# [Exercise data]

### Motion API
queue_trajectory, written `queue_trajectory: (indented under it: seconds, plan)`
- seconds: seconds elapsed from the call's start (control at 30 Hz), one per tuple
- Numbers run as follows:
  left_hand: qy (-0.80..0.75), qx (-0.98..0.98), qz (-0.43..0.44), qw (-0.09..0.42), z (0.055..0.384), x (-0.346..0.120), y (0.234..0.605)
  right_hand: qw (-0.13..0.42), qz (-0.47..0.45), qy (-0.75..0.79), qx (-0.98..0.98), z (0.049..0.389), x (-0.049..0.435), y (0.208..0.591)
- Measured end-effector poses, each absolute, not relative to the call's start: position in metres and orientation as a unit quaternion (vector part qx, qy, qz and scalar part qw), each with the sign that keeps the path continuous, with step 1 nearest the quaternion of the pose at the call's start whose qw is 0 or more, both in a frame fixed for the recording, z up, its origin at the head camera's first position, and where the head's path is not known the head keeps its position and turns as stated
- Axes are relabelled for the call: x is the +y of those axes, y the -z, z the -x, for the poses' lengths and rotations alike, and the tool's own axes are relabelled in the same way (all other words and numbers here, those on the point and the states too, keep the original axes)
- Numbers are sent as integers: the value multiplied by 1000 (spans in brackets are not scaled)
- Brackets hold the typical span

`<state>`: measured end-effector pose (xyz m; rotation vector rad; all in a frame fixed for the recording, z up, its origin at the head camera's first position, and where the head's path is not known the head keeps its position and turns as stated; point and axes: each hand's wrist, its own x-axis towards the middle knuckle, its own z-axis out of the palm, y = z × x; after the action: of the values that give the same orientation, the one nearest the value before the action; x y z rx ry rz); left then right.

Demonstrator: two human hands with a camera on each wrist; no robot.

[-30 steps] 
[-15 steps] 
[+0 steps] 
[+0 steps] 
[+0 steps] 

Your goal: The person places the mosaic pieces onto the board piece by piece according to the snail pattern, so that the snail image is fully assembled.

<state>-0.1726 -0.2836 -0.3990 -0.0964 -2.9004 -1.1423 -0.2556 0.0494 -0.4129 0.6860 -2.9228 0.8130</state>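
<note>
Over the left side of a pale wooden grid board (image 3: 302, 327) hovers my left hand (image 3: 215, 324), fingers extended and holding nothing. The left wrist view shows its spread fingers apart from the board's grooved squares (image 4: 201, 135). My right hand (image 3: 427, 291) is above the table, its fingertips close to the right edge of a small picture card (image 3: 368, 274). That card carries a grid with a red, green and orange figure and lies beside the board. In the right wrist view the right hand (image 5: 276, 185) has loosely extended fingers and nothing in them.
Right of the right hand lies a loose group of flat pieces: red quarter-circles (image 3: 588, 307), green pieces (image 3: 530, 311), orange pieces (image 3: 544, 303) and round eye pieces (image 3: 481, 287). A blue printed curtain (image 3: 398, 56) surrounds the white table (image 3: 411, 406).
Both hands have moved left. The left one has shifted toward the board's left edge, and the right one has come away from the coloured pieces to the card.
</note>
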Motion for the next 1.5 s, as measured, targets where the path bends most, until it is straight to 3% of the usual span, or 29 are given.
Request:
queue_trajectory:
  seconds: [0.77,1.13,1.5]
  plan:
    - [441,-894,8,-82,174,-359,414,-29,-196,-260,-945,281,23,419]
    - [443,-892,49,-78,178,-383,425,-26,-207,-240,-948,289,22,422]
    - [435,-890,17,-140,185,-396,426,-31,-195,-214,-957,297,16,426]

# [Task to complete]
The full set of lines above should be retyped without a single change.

# [Answer for this exercise]
### Motion API
queue_trajectory, written `queue_trajectory: (indented under it: seconds, plan)`
- seconds: seconds elapsed from the call's start (control at 30 Hz), one per tuple
- Numbers run as follows:
  left_hand: qy (-0.80..0.75), qx (-0.98..0.98), qz (-0.43..0.44), qw (-0.09..0.42), z (0.055..0.384), x (-0.346..0.120), y (0.234..0.605)
  right_hand: qw (-0.13..0.42), qz (-0.47..0.45), qy (-0.75..0.79), qx (-0.98..0.98), z (0.049..0.389), x (-0.049..0.435), y (0.208..0.591)
- Measured end-effector poses, each absolute, not relative to the call's start: position in metres and orientation as a unit quaternion (vector part qx, qy, qz and scalar part qw), each with the sign that keeps the path continuous, with step 1 nearest the quaternion of the pose at the call's start whose qw is 0 or more, both in a frame fixed for the recording, z up, its origin at the head camera's first position, and where the head's path is not known the head keeps its position and turns as stated
- Axes are relabelled for the call: x is the +y of those axes, y the -z, z the -x, for the poses' lengths and rotations alike, and the tool's own axes are relabelled in the same way (all other words and numbers here, those on the point and the states too, keep the original axes)
- Numbers are sent as integers: the value multiplied by 1000 (spans in brackets are not scaled)
- Brackets hold the typical span

`<state>`: measured end-effector pose (xyz m; rotation vector rad; all in a frame fixed for the recording, z up, its origin at the head camera's first position, and where the head's path is not known the head keeps its position and turns as stated; point and axes: each hand's wrist, its own x-axis towards the middle knuckle, its own z-axis out of the palm, y = z × x; after the action: of the values that give the same orientation, the one nearest the value before the action; x y z rx ry rz); left then right.

Demonstrator: two human hands with a camera on each wrist; no robot.

[-30 steps] 
[-15 steps] 
[+0 steps] 
[+0 steps] 
[+0 steps] 

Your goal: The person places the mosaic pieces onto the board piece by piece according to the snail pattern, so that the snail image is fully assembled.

<state>-0.1726 -0.2836 -0.3990 -0.0964 -2.9004 -1.1423 -0.2556 0.0494 -0.4129 0.6860 -2.9228 0.8130</state>
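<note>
Over the left side of a pale wooden grid board (image 3: 302, 327) hovers my left hand (image 3: 215, 324), fingers extended and holding nothing. The left wrist view shows its spread fingers apart from the board's grooved squares (image 4: 201, 135). My right hand (image 3: 427, 291) is above the table, its fingertips close to the right edge of a small picture card (image 3: 368, 274). That card carries a grid with a red, green and orange figure and lies beside the board. In the right wrist view the right hand (image 5: 276, 185) has loosely extended fingers and nothing in them.
Right of the right hand lies a loose group of flat pieces: red quarter-circles (image 3: 588, 307), green pieces (image 3: 530, 311), orange pieces (image 3: 544, 303) and round eye pieces (image 3: 481, 287). A blue printed curtain (image 3: 398, 56) surrounds the white table (image 3: 411, 406).
Both hands have moved left. The left one has shifted toward the board's left edge, and the right one has come away from the coloured pieces to the card.
</note>
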Motion for the next 1.5 s, as measured, targets where the path bends most, until it is straight to 3% of the usual span, or 29 are given.
Request:
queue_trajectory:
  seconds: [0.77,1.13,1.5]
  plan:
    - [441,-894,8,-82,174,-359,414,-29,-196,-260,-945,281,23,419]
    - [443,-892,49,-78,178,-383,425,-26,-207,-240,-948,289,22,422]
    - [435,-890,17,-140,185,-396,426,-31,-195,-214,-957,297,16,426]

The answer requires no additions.